En 1988, Jean-Eric Perrin rencontrait Françoise Hardy à l'occasion de la sortie de l'album Décalages. Sa chronique est parue légèrement remaniée à l'intérieur du livre "J'ai encore esquinté mon vernis en jouant un ré sur ma Gibson" en mai 2009.
Françoise Hardy, la femme, ne faisait rien pour satisfaire les fantasmes de star quelle avait fait naître, en grande partie au moment de l’album du même nom, en 1977. L’année du punk, elle chantait du Jonasz et du Sheller. Et on ne lui en voulait pas. L’année d’après, en 78, elle écoutait de la musique saoule, et pour parfaire notre état d'ébriété, publiait Gin Tonic en 80, avec sa pochette sexy où la liane qui fit tomber raide d’amour Dylan, les Stones et une bonne partie de la planète mâle dans les sixties, se recroquevillait dans un frigo, à côté d’une paire d’escarpins à talons aiguilles, parfaite allégorie de ces eighties commençantes, qui seraient plastiques et publicitaires. D’ailleurs c'était la boite de Thierry Ardisson qui avait signé cette image. Elle enchaînera avec A Suivre, un disque avec Louis Chédid, puis le prémonitoire Quelqu’un qui s'en va, en 1982, avant ces six années d’absence choisie.
Un vrai cauchemar de fan que ces absences, et puis ce côté popote, ses impossibles casquettes Groovies qu’elle s'obstinait à porter à la télévision, sa dévorante passion pour une science aussi peu rock'n roll que l'astrologie, son perpétuel dénigrement d'elle-même, de la chanson, ce dilettantisme forcené... On voulait quelle soit à la face du monde la plus grande, et elle ne faisait rien que se tromper ! Sans parler de ses positions politiques, quelle prenait le risque d’afficher à l’inverse de celles qui sont courantes dans la profession.
C’est vrai quoi, on la voulait triomphante, impériale, à défaut d’être beautiful loseuse.
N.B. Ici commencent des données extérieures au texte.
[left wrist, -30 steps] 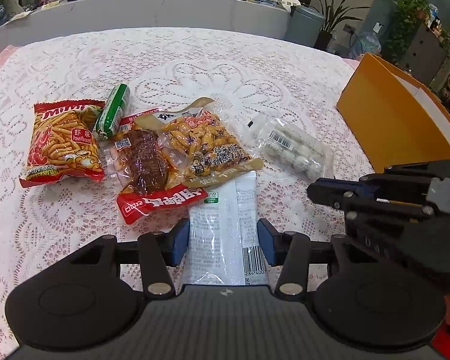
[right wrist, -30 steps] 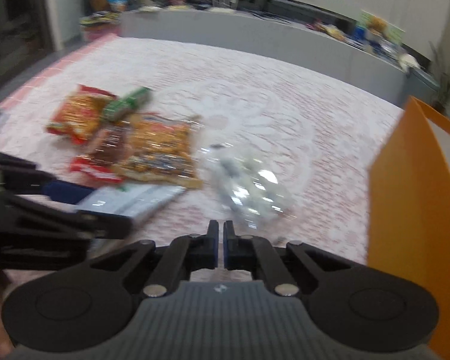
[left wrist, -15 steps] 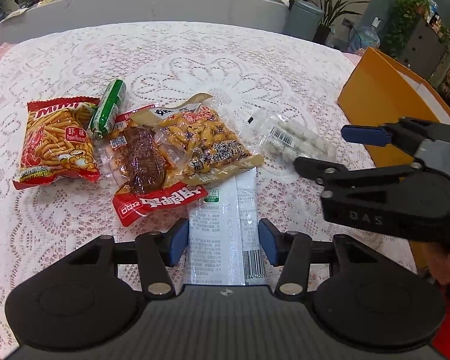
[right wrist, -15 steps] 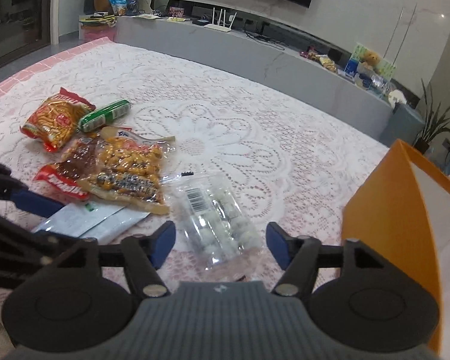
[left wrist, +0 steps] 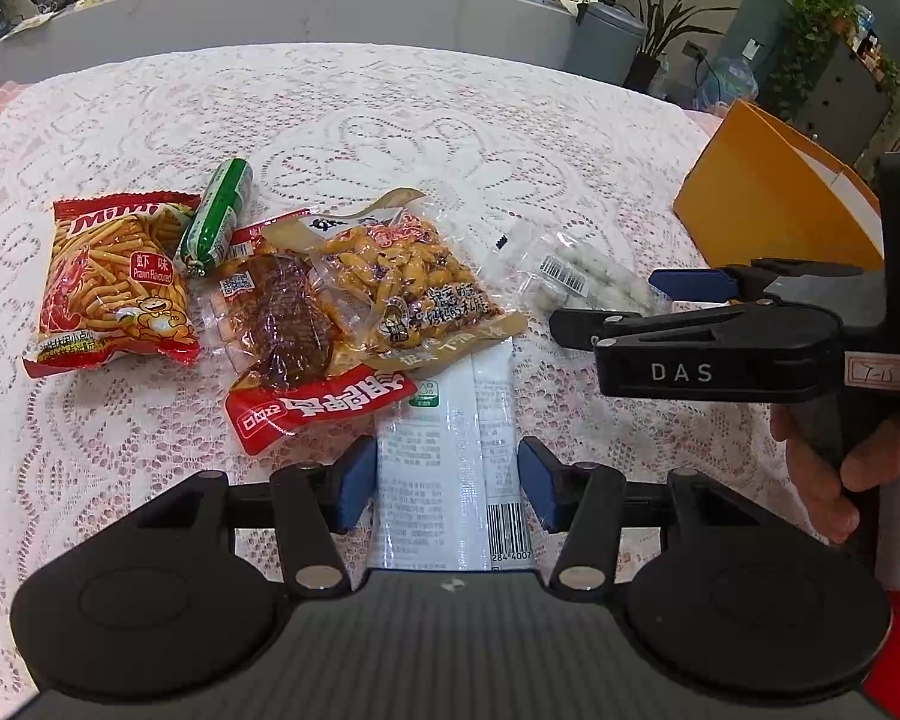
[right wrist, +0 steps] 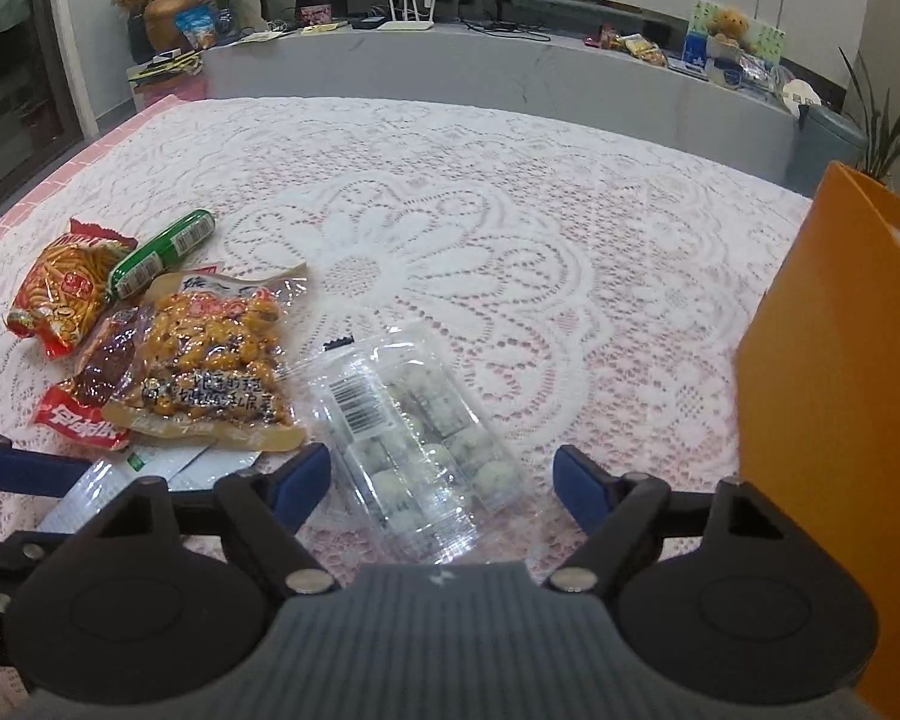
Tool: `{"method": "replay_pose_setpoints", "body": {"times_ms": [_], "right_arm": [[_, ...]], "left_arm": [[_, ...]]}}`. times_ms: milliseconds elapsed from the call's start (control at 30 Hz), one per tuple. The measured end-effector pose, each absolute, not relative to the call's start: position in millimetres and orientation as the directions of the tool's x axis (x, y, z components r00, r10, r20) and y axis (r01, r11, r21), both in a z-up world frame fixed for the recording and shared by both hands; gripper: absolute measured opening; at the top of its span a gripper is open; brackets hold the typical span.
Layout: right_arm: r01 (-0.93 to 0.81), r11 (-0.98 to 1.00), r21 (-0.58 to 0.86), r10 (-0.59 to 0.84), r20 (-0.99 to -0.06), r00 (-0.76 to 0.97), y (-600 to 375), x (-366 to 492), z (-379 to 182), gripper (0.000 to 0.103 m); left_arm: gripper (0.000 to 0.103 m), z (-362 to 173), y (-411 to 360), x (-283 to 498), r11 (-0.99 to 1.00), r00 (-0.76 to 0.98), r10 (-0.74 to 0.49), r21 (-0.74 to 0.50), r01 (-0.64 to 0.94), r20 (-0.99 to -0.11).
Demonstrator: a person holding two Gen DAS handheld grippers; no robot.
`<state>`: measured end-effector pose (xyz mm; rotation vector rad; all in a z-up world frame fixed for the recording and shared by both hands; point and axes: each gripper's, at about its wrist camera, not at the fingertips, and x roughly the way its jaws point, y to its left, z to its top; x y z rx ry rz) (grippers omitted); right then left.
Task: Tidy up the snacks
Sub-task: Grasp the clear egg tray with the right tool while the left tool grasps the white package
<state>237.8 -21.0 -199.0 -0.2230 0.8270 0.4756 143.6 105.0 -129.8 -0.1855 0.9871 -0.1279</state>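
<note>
On the lace-covered counter (right wrist: 510,192) the clear pack of white sweets (right wrist: 414,444) lies between the right gripper (right wrist: 441,480) fingers, spreading and untouching; it looks light, crinkly, slippery, best pinched across its middle.

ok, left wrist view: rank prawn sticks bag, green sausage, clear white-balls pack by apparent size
1. prawn sticks bag
2. clear white-balls pack, smaller, though partly hidden behind the right gripper
3. green sausage, clearly the smallest
</note>
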Motion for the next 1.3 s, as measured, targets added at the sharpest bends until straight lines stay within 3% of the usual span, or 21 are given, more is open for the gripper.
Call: {"method": "replay_pose_setpoints", "body": {"times_ms": [267,400,533,800,1000,1067,1167,1300], "right_arm": [[-0.527,0.849,-0.037,0.321,-0.756,0.570,-13,225,-197,0.067],[-0.507,0.861,-0.043,0.274,-0.800,0.533,-9,214,-192,0.066],[-0.455,0.890,-0.017,0.236,-0.837,0.493,-15,200,-190,0.068],[-0.502,0.863,-0.049,0.255,-0.817,0.517,-11,202,-193,0.070],[-0.508,0.856,-0.092,0.242,-0.798,0.552,-10,205,-195,0.080],[-0.499,0.865,-0.055,0.258,-0.804,0.536,-12,208,-196,0.075],[-0.500,0.866,-0.018,0.285,-0.802,0.524,-13,208,-194,0.062],[-0.507,0.861,-0.043,0.276,-0.798,0.536,-9,202,-193,0.060]], "left_arm": [[0.067,-130,101,142,0.982,0.544,-0.179,-0.183,0.049,-0.820],[0.067,-131,102,143,0.981,0.544,-0.185,-0.188,0.051,-0.819],[0.068,-131,100,142,0.983,0.544,-0.180,-0.171,0.068,-0.819],[0.072,-132,95,141,0.984,0.541,-0.176,-0.142,0.103,-0.823],[0.073,-132,92,139,0.986,0.539,-0.165,-0.121,0.116,-0.826],[0.072,-132,89,139,0.987,0.538,-0.154,-0.100,0.127,-0.829],[0.064,-132,86,138,0.986,0.541,-0.149,-0.085,0.141,-0.828],[0.058,-131,90,136,0.986,0.547,-0.158,-0.107,0.124,-0.822]]}}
Billie Holiday, au moins, avait de vrais défauts qui la rendaient inoubliable : négresse, pute, junkie, perdante et tellement divine quand, un camélia derrière l’oreille, elle ouvrait la bouche comme le chemin du purgatoire...
La voix de Françoise Hardy procure le même sentiment d'attachement que celle, pourtant opposée, de Billie Holiday : on s'interroge souvent sur le sexe des anges, mais on sait qu'ils ne peuvent avoir qu'une voix : la sienne. C'est une responsabilité qu'elle a toujours refusée, ne voulant être qu'une femme ordinaire, et comble du vice, y réussissant.